With 125,000 people expected daily and an increased camping area and footprint, the festival dwarfs its host city, Indio.
In the wake of the killing of 58 at a Las Vegas music festival, Indio police and 14 other local and federal agencies will have more eyes than ever on the crowd thanks to the undermanned aerial surveillance.
“Drones will be flying over watching the perimeters. It takes us a few minutes to get an officer to a perimeter breach but a drone takes 45 seconds,” said Indio Police Sgt. Dan Marshall. “The drones will also allow us to monitor traffic better than before.
Marshall said an outside company experienced in flying drones is providing the eyes in the sky for the first time and is cheaper and easier to call in than a police chopper.
In the desert hamlet, the horror of the Las Vegas attack still remains as it came on the hills of concert attacks by terrorists in Manchester, England, and Paris.
“Public safety is the absolute number one priority every year regardless of national and international events,” Marshall said. “We have 15 years of making improvements. We make changes every year.”

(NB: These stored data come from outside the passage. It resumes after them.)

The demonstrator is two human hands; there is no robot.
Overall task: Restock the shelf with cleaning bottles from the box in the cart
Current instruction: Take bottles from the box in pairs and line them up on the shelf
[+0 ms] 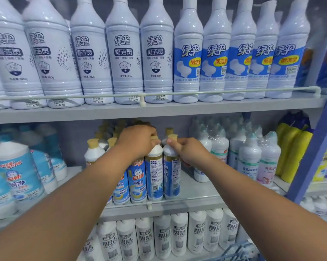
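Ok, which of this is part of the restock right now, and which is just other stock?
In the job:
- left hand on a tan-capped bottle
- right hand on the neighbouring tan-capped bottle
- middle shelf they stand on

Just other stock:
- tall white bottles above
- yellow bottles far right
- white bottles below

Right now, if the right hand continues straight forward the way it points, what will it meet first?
Probably the gold-capped bottle that the right hand already pinches at the neck; pushing on would press it against the neighbouring bottle under the left hand. Depth behind is unclear.
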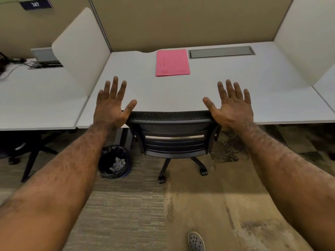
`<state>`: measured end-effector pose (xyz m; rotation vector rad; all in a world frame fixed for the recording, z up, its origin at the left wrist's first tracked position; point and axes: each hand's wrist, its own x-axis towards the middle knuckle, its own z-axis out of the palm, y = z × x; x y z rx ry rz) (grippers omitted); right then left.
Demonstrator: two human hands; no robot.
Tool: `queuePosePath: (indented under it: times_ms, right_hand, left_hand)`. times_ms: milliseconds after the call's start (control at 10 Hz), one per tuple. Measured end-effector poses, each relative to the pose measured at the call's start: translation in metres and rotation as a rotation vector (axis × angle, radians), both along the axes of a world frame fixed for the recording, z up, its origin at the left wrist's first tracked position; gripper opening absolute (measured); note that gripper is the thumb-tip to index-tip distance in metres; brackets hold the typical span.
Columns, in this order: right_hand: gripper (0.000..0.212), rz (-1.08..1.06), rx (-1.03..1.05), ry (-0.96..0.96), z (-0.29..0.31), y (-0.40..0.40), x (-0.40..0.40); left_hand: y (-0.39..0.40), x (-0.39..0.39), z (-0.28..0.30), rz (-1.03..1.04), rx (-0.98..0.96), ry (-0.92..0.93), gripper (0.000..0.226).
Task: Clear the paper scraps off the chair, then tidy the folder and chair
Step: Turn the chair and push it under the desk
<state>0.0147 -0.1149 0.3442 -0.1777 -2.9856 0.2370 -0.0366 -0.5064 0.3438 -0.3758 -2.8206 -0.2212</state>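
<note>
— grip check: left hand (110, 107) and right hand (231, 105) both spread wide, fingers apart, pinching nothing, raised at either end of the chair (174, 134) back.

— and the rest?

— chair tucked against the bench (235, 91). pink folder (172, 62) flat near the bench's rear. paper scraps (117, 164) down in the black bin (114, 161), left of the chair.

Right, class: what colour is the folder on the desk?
Pink; the folder shows clearly in the head view.
</note>
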Motion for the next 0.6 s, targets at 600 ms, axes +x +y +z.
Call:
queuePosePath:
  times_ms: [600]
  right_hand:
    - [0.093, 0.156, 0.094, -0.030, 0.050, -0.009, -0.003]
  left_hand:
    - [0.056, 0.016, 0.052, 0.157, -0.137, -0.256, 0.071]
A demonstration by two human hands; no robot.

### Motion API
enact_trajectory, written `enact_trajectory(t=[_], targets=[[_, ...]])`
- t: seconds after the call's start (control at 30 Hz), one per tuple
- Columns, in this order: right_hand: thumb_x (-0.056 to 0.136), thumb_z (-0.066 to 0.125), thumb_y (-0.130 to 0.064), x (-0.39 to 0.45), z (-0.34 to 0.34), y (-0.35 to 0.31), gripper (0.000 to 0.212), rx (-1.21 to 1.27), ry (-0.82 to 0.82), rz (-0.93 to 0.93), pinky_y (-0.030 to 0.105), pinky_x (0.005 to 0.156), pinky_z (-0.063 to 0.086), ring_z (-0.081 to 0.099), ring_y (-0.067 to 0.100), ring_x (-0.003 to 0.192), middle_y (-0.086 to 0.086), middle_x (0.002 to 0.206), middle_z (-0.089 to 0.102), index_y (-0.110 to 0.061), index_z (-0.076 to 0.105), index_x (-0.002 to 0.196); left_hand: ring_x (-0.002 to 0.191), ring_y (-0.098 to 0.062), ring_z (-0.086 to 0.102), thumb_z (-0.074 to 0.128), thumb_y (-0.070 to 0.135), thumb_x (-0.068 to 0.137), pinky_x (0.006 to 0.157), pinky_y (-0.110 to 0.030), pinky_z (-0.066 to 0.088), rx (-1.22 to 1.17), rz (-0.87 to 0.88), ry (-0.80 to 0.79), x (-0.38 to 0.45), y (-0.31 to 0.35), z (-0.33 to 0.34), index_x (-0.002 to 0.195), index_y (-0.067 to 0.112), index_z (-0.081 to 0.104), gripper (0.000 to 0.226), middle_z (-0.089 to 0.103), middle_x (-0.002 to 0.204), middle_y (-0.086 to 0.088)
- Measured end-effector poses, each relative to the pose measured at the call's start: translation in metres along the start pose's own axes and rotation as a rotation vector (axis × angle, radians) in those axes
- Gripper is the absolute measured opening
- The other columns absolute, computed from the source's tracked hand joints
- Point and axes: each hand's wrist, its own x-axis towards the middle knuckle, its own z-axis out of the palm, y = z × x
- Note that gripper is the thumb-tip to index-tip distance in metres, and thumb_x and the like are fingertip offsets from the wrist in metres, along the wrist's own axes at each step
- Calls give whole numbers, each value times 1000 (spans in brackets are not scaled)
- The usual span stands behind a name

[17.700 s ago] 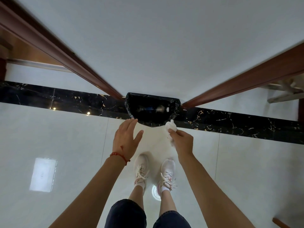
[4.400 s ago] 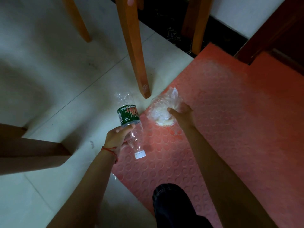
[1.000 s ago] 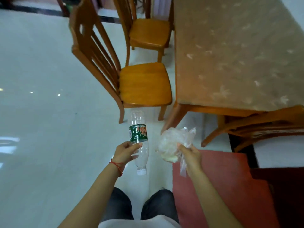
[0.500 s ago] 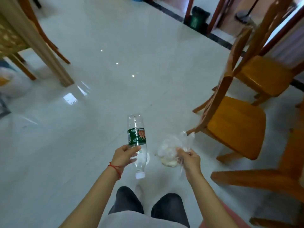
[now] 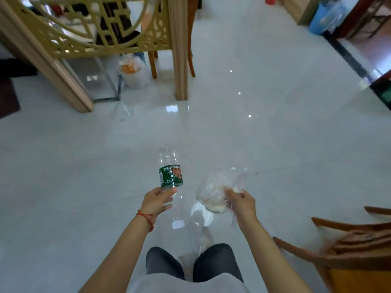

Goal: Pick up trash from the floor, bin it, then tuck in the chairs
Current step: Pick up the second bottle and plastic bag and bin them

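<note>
Now facing lattice screen (image 5: 101,28), chairs (image 5: 349,250) behind

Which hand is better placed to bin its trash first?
Neither clearly. The left hand grips the bottle and the right hand pinches the plastic bag; both are level, and no bin is within reach.

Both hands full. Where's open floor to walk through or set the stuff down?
Open: the wide tiled floor ahead of the bottle and plastic bag, out to the dark threshold strip on the right. Crowded: upper left, around the lattice screen, glass tank and white bag; lower right, the wooden chair.
</note>
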Motion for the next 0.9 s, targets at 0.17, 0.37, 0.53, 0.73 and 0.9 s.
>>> enact_trajectory(t=[0.17,0.37,0.53,0.73,0.9], targets=[[78,71,-12,38,9,-46,21,-64,-51,-35,29,62,48,57,22,59,9,60,61,-8,56,64,87,-24,57,67,14,80,75,-33,53,-65,31,67,21,29,19,104,2,57,29,59,93,-12],[77,72,-11,76,32,-79,22,-55,-78,-26,30,60,48,57,21,55,9,59,59,-8,54,64,86,-22,57,67,15,80,74,-31,53,-92,35,87,59,63,32,106,2,58,31,60,91,-10],[78,70,-6,119,68,-111,15,0,-85,-5,23,51,49,54,15,47,12,61,55,-5,55,71,91,-24,59,69,17,79,74,-32,54,-85,21,64,118,106,32,108,2,58,35,61,100,-14],[79,70,-9,180,127,-172,15,57,-19,-48,23,55,53,56,17,52,12,63,56,-4,56,77,79,-18,58,68,15,79,73,-32,53,-66,23,6,199,192,30,96,5,60,21,60,87,-9],[78,71,-11,214,166,-220,16,64,24,-54,17,49,51,58,18,57,13,67,58,-2,58,82,77,-17,57,66,14,80,69,-29,53,-14,54,-47,250,260,34,97,5,60,20,61,84,-8]])
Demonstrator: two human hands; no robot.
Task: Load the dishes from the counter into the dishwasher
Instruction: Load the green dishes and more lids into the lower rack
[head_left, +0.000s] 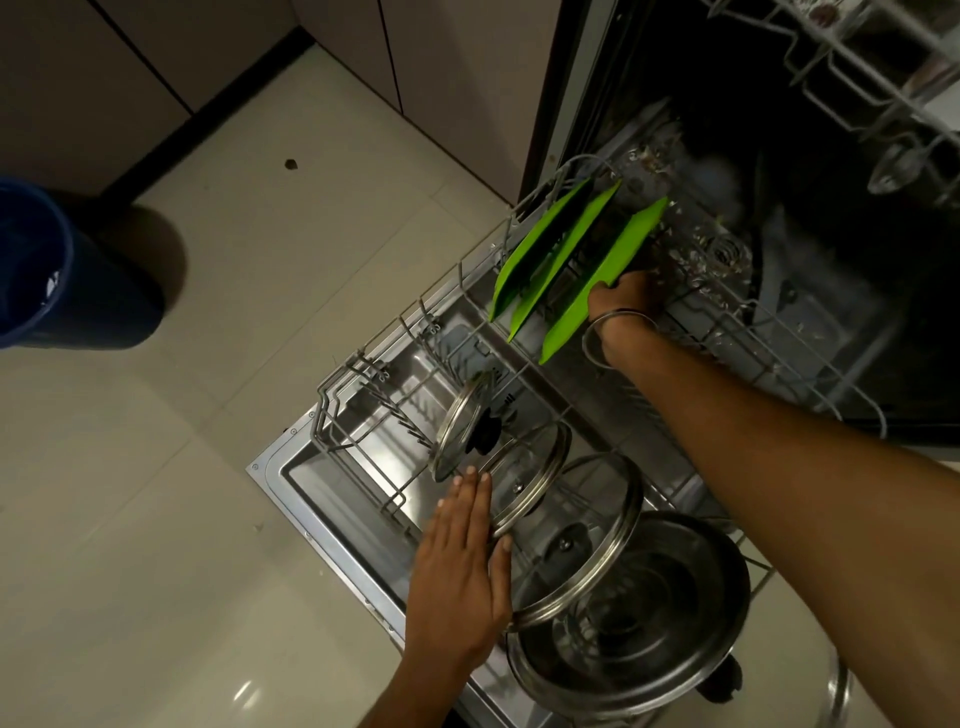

The festival’s growth in capacity last year meant the number of officers patrolling the two-day event actually increased considerably last year. “We get officers from all across the Coachella Valley and Banning and Beaumont.”
Marshall said Indio has just over 90,000 people on a normal day and festival attendance over two days is 250,000.
He said with the increased size of the Sahara tent venue and an enlarged camping area, officers will have more real estate to keep a watchful eye over.
The increased camp means officers will be deployed more on a 24/7 basis, he said.